Google Testing Blog: TotT: Data Driven Traps!

Thursday, September 04, 2008

When writing a unit test, it is tempting to exercise many scenarios by writing a data-driven test. For example, to test the function IsWord, you could write (ARRAYSIZE is a macro that returns the number of elements in an array):

const struct {const char* word; bool is_word;} test_data[] = {
  {"milk", true}, {"centre", false}, {"jklm", false},
};

TEST(IsWordTest, TestEverything) {
  for (int i = 0; i < ARRAYSIZE(test_data); i++)
    EXPECT_EQ(test_data[i].is_word, IsWord(test_data[i].word));
}

This keeps the test code short and makes it easy to add new tests but makes it hard to identify a failing test assertion (and to get the debugger to stop in the right place).
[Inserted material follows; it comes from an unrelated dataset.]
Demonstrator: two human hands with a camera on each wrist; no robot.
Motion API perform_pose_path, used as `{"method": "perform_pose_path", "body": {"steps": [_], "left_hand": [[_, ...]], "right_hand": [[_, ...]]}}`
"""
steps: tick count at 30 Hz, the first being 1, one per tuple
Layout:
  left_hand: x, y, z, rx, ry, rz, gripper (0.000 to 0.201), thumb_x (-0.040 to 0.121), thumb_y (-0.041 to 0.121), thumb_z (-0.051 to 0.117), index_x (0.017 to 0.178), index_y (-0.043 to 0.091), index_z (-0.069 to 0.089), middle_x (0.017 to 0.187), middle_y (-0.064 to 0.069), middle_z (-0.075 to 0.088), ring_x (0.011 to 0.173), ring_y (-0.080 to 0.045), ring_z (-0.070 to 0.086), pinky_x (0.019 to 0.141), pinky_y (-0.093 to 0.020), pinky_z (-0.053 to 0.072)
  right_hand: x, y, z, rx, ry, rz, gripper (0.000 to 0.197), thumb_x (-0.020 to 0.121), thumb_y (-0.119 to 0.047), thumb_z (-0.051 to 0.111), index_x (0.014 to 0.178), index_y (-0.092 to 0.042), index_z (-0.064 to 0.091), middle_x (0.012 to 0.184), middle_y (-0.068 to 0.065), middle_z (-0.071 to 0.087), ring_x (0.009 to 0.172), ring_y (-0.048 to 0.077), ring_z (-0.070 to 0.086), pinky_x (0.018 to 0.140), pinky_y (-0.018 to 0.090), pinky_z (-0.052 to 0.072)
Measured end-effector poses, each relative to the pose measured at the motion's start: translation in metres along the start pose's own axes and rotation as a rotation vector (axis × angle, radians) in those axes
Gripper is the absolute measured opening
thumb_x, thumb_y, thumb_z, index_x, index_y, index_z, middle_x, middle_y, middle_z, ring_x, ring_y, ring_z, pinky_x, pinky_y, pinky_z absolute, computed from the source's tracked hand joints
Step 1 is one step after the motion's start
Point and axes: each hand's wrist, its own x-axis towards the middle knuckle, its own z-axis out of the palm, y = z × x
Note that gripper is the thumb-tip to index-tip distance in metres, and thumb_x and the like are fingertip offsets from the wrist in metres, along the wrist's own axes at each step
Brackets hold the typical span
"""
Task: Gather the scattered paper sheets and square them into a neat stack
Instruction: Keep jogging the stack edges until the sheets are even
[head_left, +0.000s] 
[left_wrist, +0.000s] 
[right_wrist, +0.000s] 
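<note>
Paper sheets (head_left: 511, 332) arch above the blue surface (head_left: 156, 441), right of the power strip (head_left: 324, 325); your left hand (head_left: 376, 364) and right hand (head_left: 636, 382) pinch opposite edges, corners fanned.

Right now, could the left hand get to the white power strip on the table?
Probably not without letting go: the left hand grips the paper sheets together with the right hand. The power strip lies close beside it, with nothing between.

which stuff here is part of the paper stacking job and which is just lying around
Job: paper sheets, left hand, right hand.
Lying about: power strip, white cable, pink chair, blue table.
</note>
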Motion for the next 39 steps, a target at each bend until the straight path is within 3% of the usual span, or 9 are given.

As your code grows the test data tends to grow faster than linearly. For example, if you add a parameter called locale to IsWord, the test could become:

Locale LOCALES[] = { Word::US, Word::UK, Word::France, ... };
const struct {const char* word; bool is_word[NUM_LOCALES];} data[] = {
  {"milk", {true, true, false, ...}}, // one bool per language
  {"centre", {false, true, true, ...}},
  {"jklm", {false, false, false, ...}}
};

TEST(IsWordTest, TestEverything) {
  for (int i = 0; i < ARRAYSIZE(data); i++)
    for (int j = 0; j < ARRAYSIZE(LOCALES); j++)
      EXPECT_EQ(data[i].is_word[j], IsWord(data[i].word, LOCALES[i]));
}

The change was relatively easy to make: change the data structure, fill in the boolean values for other locales and add a loop to the test code. But even this small changed has made the test harder to read and slower as it repeats potentially unnecessary checks. In addition, both the test AND the code have changed. How do you know the test is not broken? (Actually, it is broken. Can you see the bug?) By contrast, keeping the data in the test gives us:

TEST(IsWordTest, IsWordInMultipleLocales) {
  EXPECT_TRUE(IsWord("milk", Word::UK));
  EXPECT_TRUE(IsWord("milk", Word::US));
  EXPECT_FALSE(IsWord("milk", Word::France));
}

TEST(IsWordTest, IsWordWithNonExistentWord) { // 'jklm' test is not repeated
  EXPECT_FALSE(IsWord("jklm", Word::US)); // as it uses the same code path
}

The difference between these two code snippets is minor but real-life data-driven tests quickly become unmanageable. A complete example would not fit on this page but if you look at your code base, you will find a few specimens lurking in some (not-so) forgotten test classes. They can be identified by their large size, vague names and the fact that they provide little to no information about why they fail.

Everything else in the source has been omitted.